- _TASK DESCRIPTION_: Beginning at the top of the material, repeat each line exactly, and stop once the line with "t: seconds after" has been written.

- _DATASET EXCERPT_:
_ _ _ _

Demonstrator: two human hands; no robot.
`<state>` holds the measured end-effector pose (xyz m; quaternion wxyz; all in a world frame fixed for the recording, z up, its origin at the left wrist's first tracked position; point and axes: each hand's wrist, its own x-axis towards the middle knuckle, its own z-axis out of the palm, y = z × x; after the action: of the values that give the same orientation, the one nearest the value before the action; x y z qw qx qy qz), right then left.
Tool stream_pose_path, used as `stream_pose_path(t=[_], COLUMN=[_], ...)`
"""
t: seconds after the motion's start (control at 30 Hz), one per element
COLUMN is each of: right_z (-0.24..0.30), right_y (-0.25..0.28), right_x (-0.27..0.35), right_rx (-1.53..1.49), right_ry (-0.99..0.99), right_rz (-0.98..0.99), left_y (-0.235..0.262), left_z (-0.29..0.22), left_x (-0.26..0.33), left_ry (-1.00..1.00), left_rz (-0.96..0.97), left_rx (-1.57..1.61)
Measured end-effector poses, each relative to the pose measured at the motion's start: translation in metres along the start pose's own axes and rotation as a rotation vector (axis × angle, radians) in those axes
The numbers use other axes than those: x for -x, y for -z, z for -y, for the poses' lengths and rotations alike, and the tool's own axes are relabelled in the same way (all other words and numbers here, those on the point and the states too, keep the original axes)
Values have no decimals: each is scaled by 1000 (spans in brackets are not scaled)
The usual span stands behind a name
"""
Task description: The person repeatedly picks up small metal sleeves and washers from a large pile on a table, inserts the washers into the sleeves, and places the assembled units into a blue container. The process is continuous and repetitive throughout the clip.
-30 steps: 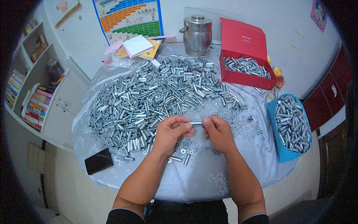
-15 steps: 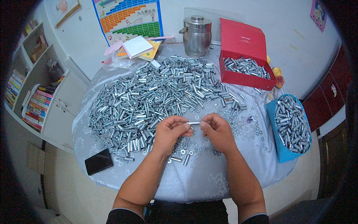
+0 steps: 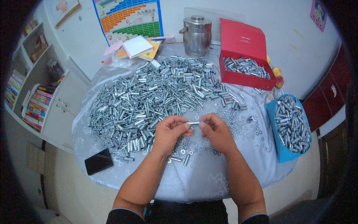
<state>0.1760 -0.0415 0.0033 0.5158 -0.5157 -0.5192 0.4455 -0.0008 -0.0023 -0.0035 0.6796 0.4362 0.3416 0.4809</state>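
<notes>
Unmoved since earlier: short silvery metal tube (image 3: 192, 123), level, in both hands' (image 3: 169, 131) (image 3: 216, 131) pinching grip.

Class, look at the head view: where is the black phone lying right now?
The black phone lies near the table's front left edge, just left of the left hand's forearm, below the pile of metal sleeves.

Both hands — left hand (image 3: 169, 133), right hand (image 3: 216, 132) — have edged slightly closer around the metal sleeve (image 3: 192, 123).
</notes>
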Motion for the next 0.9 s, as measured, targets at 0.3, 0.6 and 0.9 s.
stream_pose_path(t=[0.3, 0.6, 0.9], right_z=[-11, -7, -5], right_y=[7, 10, 3], right_x=[-1, -2, -1], right_rx=[164, 256, 45], right_ry=[42, -35, -23], right_rz=[44, 80, 2], left_y=[0, -1, -2], left_z=[-1, -2, -1], left_x=[0, 0, 1], left_ry=[-6, -3, -13], left_rz=[-6, -2, 8], left_rx=[-6, -5, -40])
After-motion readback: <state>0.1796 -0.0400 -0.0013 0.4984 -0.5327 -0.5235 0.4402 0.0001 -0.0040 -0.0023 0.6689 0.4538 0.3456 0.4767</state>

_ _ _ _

- _RESPONSE TO THIS EXERCISE_:
Demonstrator: two human hands; no robot.
`<state>` holds the measured end-effector pose (xyz m; quaternion wxyz; all in a world frame fixed for the recording, z up, its origin at the left wrist's first tracked position; point and axes: each hand's wrist, its own x-axis towards the middle knuckle, its own z-axis out of the palm, y = z × x; after the action: of the values that give the same orientation, the one nearest the value before the action; x y z qw qx qy qz), right then left.
Tool stream_pose_path, used as `stream_pose_path(t=[_], COLUMN=[_], ...)`
"""
t: seconds after the motion's start (control at 30 Hz), one per element

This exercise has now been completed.